Unter der Regie der jungen tschechischen Regisseurin Martina Schlegelová wird der ungewöhnliche Zeitvertreib der vier Finanzhaie zum Spiel-im-Spiel-im-Spiel: Nicht nur begeben sich die vier Superreichen in die künstliche Welt des Computerspiels, nein, sie werden zu in Anzüge gekleideten, sprechenden Affen in einem Gehege mit Stroh, Seilen, Massagesesseln und jeder Menge Bananen, die wiederum Business-Leute mimen, die ihrerseits auf virtuelle Minen treten.

KillHill1 560 BarbaraPalffy u© Barbara Palffy

Nächster Halt: Leere

Dass diese zusätzliche, verwirrende Ebene schon bald ins Leere läuft, liegt vor allem daran, dass sie angesichts der Verschachtelung von Spielwelt und (Business-)Realität der eigentlichen Handlung nichts hinzuzufügen weiß: Zu aufgestülpt, zu platt, zu wenig szenisch motiviert wirkt der Affenstall, um dem bereits überspitzten und an Stereotypen reichen Stück eine zusätzliche Deutung abzugewinnen. Als wär's nicht schon genug des Klischees, dass die reichen Spieler von einer eindringenden Hackerin als neurotische Päderasten, Warlords und Waffenhändler entlarvt werden!
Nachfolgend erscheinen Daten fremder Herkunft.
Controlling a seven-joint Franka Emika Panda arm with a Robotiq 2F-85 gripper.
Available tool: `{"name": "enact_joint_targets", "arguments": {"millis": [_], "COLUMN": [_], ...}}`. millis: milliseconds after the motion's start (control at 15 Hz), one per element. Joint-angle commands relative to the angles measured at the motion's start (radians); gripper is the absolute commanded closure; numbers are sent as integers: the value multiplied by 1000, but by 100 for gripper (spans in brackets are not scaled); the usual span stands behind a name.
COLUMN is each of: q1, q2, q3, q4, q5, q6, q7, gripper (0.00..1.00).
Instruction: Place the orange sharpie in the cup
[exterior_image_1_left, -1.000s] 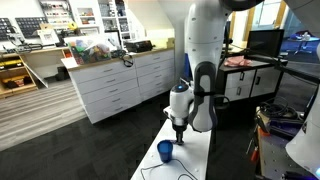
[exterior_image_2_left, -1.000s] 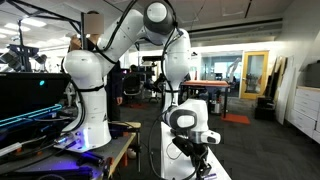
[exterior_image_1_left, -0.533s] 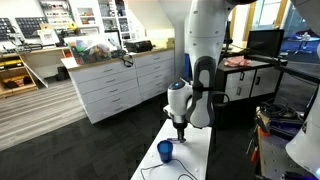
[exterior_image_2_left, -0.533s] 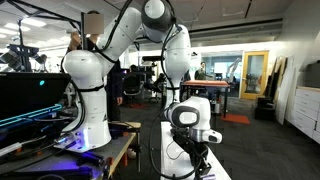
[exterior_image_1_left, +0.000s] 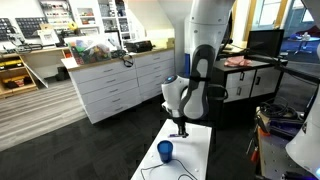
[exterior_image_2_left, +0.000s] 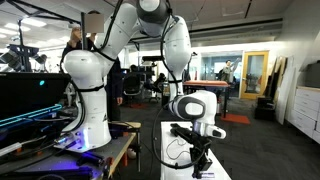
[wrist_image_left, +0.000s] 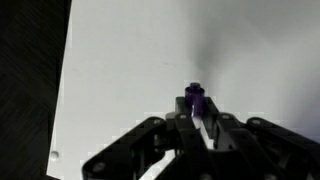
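Observation:
The small blue cup (exterior_image_1_left: 165, 151) stands on the white table (exterior_image_1_left: 196, 152) near its front left part. My gripper (exterior_image_1_left: 181, 129) points down above the table, a little behind and to the right of the cup. In the wrist view the gripper (wrist_image_left: 196, 116) is shut on a marker (wrist_image_left: 195, 97) whose visible end is purple; I see no orange on it. The marker's body is hidden between the jaws. The cup is out of the wrist view. In an exterior view the gripper (exterior_image_2_left: 200, 165) hangs over the table (exterior_image_2_left: 172, 150), and the cup is hidden there.
White cabinets (exterior_image_1_left: 115, 85) with clutter on top stand behind the table, over dark floor. A black cable (exterior_image_1_left: 150, 170) lies at the table's front. A second robot arm (exterior_image_2_left: 85, 85) and desks stand to the side. The table's left edge (wrist_image_left: 62, 90) borders dark floor.
My gripper with the marker has moved a little back and to the right, away from the cup, and the wrist has turned. The cup has not moved.

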Motion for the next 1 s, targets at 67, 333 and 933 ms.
{"name": "enact_joint_targets", "arguments": {"millis": [67,333,933], "q1": [-33,-67,-128], "q2": [-84,-107,-77], "q3": [15,42,117], "q4": [25,94,303], "q5": [-24,-26,-18], "q6": [-201,-386,-762], "q7": [-25,-55,-145], "gripper": [94,94,94]}}
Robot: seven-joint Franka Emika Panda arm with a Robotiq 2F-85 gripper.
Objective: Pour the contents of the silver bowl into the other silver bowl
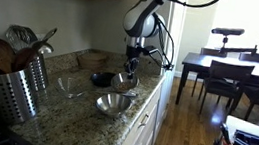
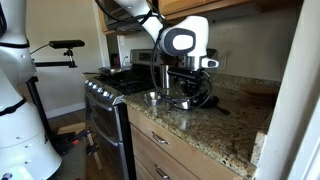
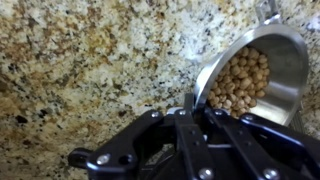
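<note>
In the wrist view the silver bowl is a small, deep steel bowl holding several small tan round pieces. My gripper is shut on its near rim, one finger inside and one outside. In an exterior view my gripper is low over the granite counter at the silver bowl. The other silver bowl, wide, shallow and shiny, sits nearer the counter's front edge and looks empty. I cannot tell whether the held bowl is off the counter. In the exterior view from the stove side my gripper is low over the counter.
A dark bowl and a paler greyish bowl sit beside the steel bowls. A perforated steel utensil holder with wooden spoons stands at the near end. A stove adjoins the counter. A dining table with chairs stands beyond.
</note>
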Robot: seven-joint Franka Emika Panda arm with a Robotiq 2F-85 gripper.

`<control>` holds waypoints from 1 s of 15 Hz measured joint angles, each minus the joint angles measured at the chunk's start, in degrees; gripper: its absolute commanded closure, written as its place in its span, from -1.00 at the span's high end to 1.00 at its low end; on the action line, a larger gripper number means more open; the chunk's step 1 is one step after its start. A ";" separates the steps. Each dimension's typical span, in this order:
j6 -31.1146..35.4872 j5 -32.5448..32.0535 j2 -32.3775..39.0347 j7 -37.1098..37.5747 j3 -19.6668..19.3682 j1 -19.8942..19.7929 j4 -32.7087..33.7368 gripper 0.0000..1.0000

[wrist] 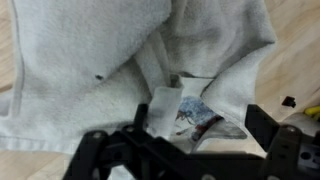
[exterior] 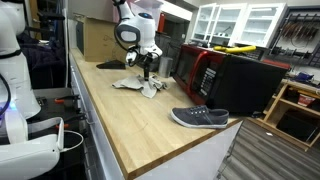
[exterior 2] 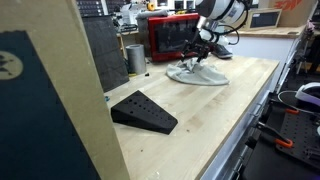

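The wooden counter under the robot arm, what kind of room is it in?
Probably a lab or workshop: a tool rack hangs on the wall, and a robot arm stands over the counter.

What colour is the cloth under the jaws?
The cloth is off-white; the wrist view shows it best.

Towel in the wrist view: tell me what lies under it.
A small printed item pokes out from under a fold of the towel, on the wooden countertop. Its rest and anything else beneath is covered.
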 measured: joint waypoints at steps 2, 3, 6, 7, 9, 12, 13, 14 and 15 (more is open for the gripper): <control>-0.11 0.70 -0.51 -0.36 0.14 0.00 -0.12 1.00; -0.17 0.95 -0.69 -0.39 0.19 -0.01 -0.18 1.00; -0.27 1.87 -0.92 -0.78 0.23 -0.04 -0.23 1.00; -0.33 2.08 -0.92 -1.15 0.23 -0.09 -0.25 0.50; -0.41 2.29 -0.92 -1.52 0.23 -0.19 -0.39 0.35; -0.41 2.60 -0.92 -2.61 0.23 -0.30 -0.70 -0.15; -0.41 2.75 -0.92 -3.11 0.23 -0.36 -0.78 -0.28; -0.41 2.94 -0.95 -3.65 0.23 -0.42 -0.84 -0.46; -0.41 3.00 -1.01 -3.92 0.23 -0.44 -0.88 -0.59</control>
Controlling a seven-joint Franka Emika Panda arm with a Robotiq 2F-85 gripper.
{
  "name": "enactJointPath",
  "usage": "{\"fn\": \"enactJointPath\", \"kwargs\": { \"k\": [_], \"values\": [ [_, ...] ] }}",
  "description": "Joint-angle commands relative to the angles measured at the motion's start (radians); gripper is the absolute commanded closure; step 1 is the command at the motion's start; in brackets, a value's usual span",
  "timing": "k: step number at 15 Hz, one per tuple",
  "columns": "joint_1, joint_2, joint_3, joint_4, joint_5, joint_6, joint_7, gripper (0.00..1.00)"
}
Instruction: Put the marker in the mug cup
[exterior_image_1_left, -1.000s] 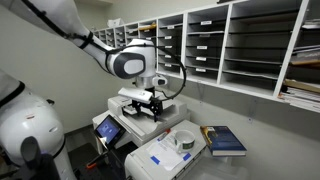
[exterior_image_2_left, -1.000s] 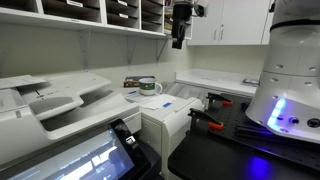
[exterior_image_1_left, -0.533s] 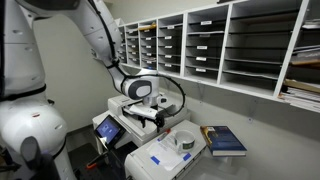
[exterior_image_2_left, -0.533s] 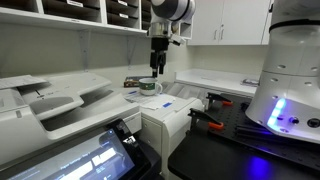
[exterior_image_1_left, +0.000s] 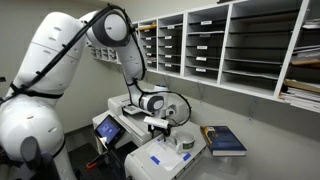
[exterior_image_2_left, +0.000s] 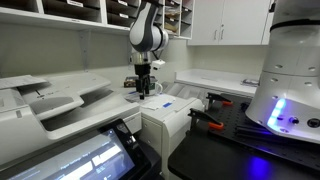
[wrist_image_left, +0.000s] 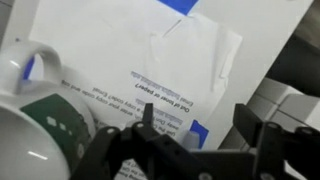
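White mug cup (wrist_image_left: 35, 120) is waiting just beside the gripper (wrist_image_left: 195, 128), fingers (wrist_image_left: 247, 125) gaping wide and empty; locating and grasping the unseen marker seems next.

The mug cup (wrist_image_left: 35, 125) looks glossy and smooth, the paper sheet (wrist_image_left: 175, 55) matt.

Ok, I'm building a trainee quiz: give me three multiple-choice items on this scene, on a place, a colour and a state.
1. In the wrist view the mug cup sits: A at the picture's left; B at its right; C out of sight.
2. The book is: A red; B blue; C green.
3. The pincer is: A open; B shut; C gripping the mug cup.
A: mug cup fills the left edge. B: its cover is blue. A: paper shows between spread fingers.
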Motion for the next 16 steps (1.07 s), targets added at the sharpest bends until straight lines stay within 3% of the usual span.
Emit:
{"fn": "enactJointPath", "kwargs": {
  "k": [1,3,4,10,12,16],
  "values": [
    [-0.015,0.091,0.02,0.117,-0.06,-0.016,0.067,0.24],
    [-0.017,0.125,0.034,0.165,-0.068,-0.017,0.076,0.35],
    [-0.019,0.136,0.042,0.182,-0.068,-0.021,0.073,0.53],
    [-0.004,0.152,0.037,0.199,-0.093,-0.007,0.089,0.99],
    [-0.022,0.146,0.05,0.194,-0.086,-0.009,0.087,0.94],
    [-0.039,0.059,0.054,0.132,-0.058,-0.024,0.126,0.94]
  ]
}}
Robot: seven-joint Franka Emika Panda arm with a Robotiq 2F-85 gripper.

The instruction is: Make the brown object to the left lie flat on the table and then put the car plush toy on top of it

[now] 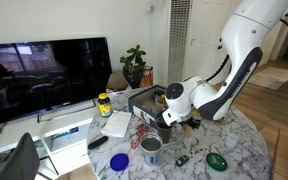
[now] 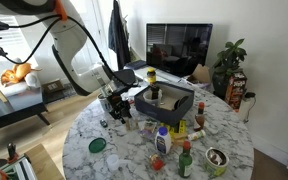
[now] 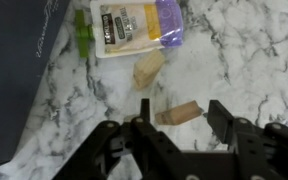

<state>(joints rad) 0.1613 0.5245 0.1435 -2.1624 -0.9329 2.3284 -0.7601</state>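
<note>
Hovering over brown block (image 3: 179, 112), fingers (image 3: 220, 115) spread; packet (image 3: 134, 25), dark box (image 3: 14, 80) close.

In the wrist view we count two tan wooden blocks (image 3: 149, 68), one clear plastic packet with a purple edge (image 3: 134, 25) and one small green piece (image 3: 81, 28). In both exterior views we count one black flat television (image 1: 44, 68) (image 2: 179, 45), one leafy potted plant (image 1: 134, 62) (image 2: 229, 60) and one round white marble table (image 1: 239, 150) (image 2: 79, 125). In an exterior view we count one silver metal cup (image 1: 151, 149).
</note>
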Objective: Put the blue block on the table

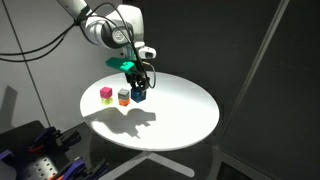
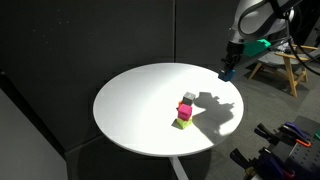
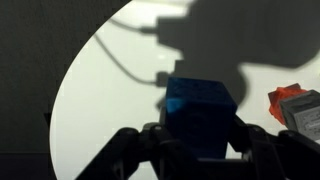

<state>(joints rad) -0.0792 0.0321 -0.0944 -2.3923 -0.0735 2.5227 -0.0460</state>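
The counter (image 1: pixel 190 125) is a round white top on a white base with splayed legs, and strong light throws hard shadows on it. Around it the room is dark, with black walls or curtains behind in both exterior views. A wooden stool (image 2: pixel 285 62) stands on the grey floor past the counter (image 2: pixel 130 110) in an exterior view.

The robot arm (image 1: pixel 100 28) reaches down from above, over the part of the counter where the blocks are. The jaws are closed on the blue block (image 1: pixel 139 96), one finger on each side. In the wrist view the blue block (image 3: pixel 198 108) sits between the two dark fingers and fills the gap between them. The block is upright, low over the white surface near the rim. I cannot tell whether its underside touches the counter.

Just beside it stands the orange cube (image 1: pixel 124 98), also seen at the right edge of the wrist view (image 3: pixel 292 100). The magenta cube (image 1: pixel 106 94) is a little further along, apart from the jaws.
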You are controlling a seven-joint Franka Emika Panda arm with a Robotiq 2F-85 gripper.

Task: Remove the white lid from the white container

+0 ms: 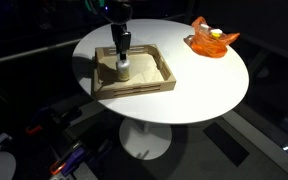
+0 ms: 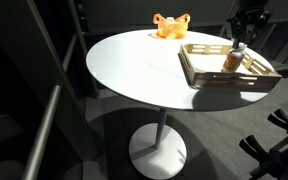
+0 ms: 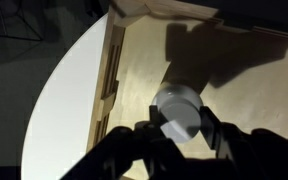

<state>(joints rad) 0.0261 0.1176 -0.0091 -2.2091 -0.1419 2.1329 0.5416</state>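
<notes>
The white container [image 1: 123,68] is a small white jar standing in a wooden tray [image 1: 154,82] on the round white table; it also shows in an exterior view [image 2: 234,60]. My gripper [image 1: 122,52] comes straight down onto its top. In the wrist view the round white lid [image 3: 179,105] sits between my two dark fingers [image 3: 180,125], which press against its sides. The jar body below the lid is mostly hidden in that view. The gripper also shows in an exterior view [image 2: 240,42] over the tray [image 2: 209,80].
An orange bowl [image 1: 212,40] holding something yellow stands at the table's far side, also in an exterior view [image 2: 170,26]. The tray's low wooden walls [image 3: 112,70] surround the jar. The white table [image 1: 204,90] ends close beside the tray.
</notes>
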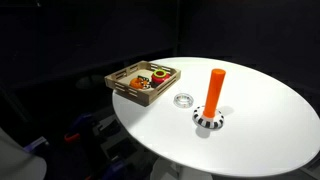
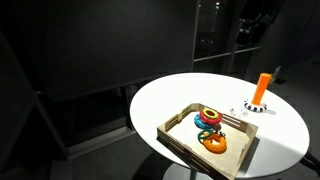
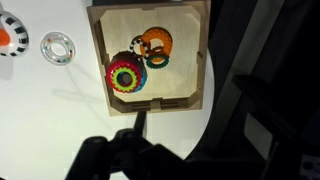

Doch nicht nur die Regie, auch das Stück selbst läuft trotz spannender Grundsituation früh ins Leere: Das Erscheinen des Eindringlings und die damit verbundenen "Enthüllungen" bleiben auf irritierende Weise vollständig folgenlos. Auch aus dem anfangs ein wenig Spannung erzeugenden Kniff, Delta als außenstehenden Erzähler zu etablieren, ergibt sich keinerlei Konflikt unter den Vieren. Dass dennoch so etwas wie Reibung auf der Bühne entsteht, verdankt sich den fünf Darstellern: Mit vollem Körpereinsatz, spürbarer Lust am Spiel (und allen gezwungen wirkenden Regieeinfällen wie dem ständigen Affenkreischen zum Trotz) verleihen sie dem Text stellenweise eine Dringlichkeit, auch wenn dieser sie am Ende, da hilft auch kein gutes Schauspiel mehr, nicht einlösen kann.

 

Kill Hill™ (UA)
von Viliam Klimáček in der Übersetzung von Lydia Nagel
Regie: Martina Schlegelová, Ausstattung: Michael Haller, Produktionsleitung: Hans Escher und Bernhard Studlar.
Mit: Erol Ünsalan, Clemens Berndorff, Eva Klemt, Alexander Braunshör und Karin Yoko Jochum.
Dauer: 1 Stunde, keine Pause

www.wortstaetten.at
www.dastag.at

 

Kritikenrundschau

 

Von einem "sehenswerten Stück" mit starkem Ensemble und wuchtigen Szenen spricht Andrea Heinz im Wiener Standard (10.11.2012). Die Figurenszeichnung sei komplex und bei aller Plakativität gebe es auch leise Szenen.